En même temps il l’attira vers la porte condamnée, à travers laquelle on entendait distinctement la voix de Vasilika et celle de son prétendu cousin. Tous deux parlaient russe. Mais Baccarat comprenait le russe aussi bien que Rocambole. N’y avait-il pas douze ans qu’elle s’appelait la comtesse Artoff ?
– Madame, lui dit Rocambole à l’oreille, avez-vous lu une lettre de Madeleine à sa sœur, qui se trouvait dans le dossier que je vous ai remis ?
« Dans cette lettre, Madeleine disait qu’elle avait entendu son cher Yvan dire qu’il ne l’aimait plus et se résignait à épouser sa cousine.
– C’est vrai.
– Or, savez-vous qui elle avait entendu ? Un homme qui avait exactement la même voix que M. Yvan Potenieff, un domestique gagné par le père d’Yvan, pour jouer cette abominable comédie.
– C’est l’homme qui l’a outragée à l’auberge du Sava ? demanda Baccarat qui savait maintenant par cœur l’histoire de Madeleine.
– C’est l’homme que vous avez vu tout à l’heure, répondit Rocambole, et qui s’apprête à jouer une seconde fois le rôle d’Yvan.
– Il ne le jouera pas longtemps, dit Baccarat avec un sourire qui donna le frisson à Rocambole.
Le faux Yvan Potenieff se tira assez bien de son emploi de gentilhomme russe pendant le dîner. Vasilika était calme et souriante. La comtesse Artoff paraissait prendre le faux Yvan très au sérieux.
– Monsieur Potenieff, lui dit-elle, quand on eut servi le café, votre cousine est une belle paresseuse qui aime à fumer ses cigarettes dans son fauteuil. Moi, au contraire, j’aime à marcher. Voulez-vous me donner le bras, nous allons faire un tour au jardin.
– Allez, comtesse, dit Vasilika en allumant sa cigarette.
La comtesse Artoff jeta un burnous de cachemire sur ses épaules et prit le bras du faux Yvan. La nuit était tiède, et la lune brillait au ciel. Baccarat emmena son cavalier sous les grands arbres du jardin ; puis elle l’entraîna dans une petite allée bien touffue et bien sombre, au bout de laquelle se trouvait un pavillon dont, l’été, elle faisait un cabinet de travail.
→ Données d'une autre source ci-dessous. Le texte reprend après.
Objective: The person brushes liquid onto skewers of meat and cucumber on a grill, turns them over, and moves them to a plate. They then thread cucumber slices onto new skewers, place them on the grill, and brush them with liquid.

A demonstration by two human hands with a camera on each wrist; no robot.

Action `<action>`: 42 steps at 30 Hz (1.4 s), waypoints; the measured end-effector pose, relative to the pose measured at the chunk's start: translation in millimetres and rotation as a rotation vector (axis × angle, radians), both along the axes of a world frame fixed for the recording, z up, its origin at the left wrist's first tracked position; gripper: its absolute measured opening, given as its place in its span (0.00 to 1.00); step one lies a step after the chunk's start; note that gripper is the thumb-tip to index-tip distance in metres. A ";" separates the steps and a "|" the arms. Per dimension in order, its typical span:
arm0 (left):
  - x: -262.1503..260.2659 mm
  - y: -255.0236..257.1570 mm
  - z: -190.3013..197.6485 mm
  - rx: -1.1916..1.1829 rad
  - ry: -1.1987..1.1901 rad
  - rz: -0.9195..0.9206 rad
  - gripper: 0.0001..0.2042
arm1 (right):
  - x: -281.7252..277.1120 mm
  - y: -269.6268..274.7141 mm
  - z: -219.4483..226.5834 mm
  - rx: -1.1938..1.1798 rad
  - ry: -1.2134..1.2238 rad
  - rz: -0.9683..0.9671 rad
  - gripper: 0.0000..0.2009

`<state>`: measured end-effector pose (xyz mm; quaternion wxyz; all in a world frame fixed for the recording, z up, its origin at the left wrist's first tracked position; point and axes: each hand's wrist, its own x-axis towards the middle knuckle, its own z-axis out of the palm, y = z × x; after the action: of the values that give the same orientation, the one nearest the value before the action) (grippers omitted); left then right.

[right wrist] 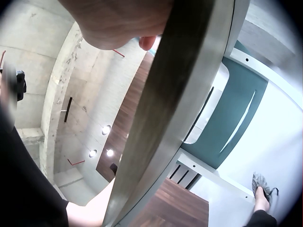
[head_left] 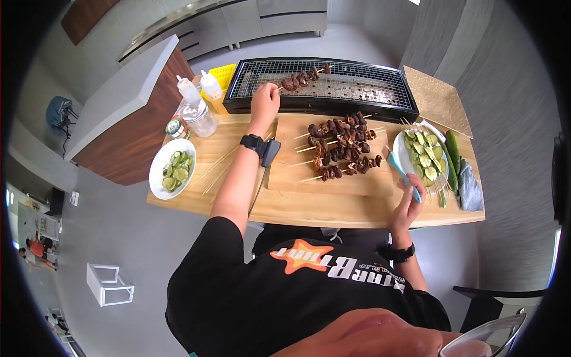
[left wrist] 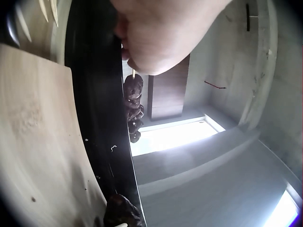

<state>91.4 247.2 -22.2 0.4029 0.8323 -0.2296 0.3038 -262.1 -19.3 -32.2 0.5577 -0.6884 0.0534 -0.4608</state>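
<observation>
In the head view my left hand (head_left: pixel 264 107) is at the front left of the black grill (head_left: pixel 321 110). It pinches the bare end of a mushroom skewer (head_left: pixel 302 79), whose dark brown pieces lie along the wire grate. The left wrist view shows that skewer (left wrist: pixel 134 92) pointing away from the fingers. My right hand (head_left: pixel 407 205) holds a light-blue basting brush (head_left: pixel 403 168) by its handle near the table's front edge, bristle end toward the cutting board (head_left: pixel 351 185). Several more mushroom skewers (head_left: pixel 339 149) lie on that board.
A white plate (head_left: pixel 399 160) of sliced green vegetable skewers sits right, beside whole cucumbers (head_left: pixel 453 152) and a grey cloth (head_left: pixel 470 187). Left are a bowl (head_left: pixel 156 178) of cucumber slices, squeeze bottles (head_left: pixel 211 86), a glass jar (head_left: pixel 201 122) and a knife (head_left: pixel 269 156).
</observation>
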 end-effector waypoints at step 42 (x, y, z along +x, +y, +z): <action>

– Voulez-vous voir mes livres ? dit-elle.
– Volontiers, répondit-il.
On voyait de la lumière dans le pavillon.
– Qui donc est là ? demanda le faux Yvan.
– Sans doute ma femme de chambre, répondit la comtesse Artoff.
En même temps, elle poussa la porte et fit entrer son cavalier. Le faux Yvan fit trois pas en avant, puis il s’arrêta brusquement. Il se trouvait face à face avec deux grands laquais, armés chacun de ce terrible fouet que les Russes appellent le knout.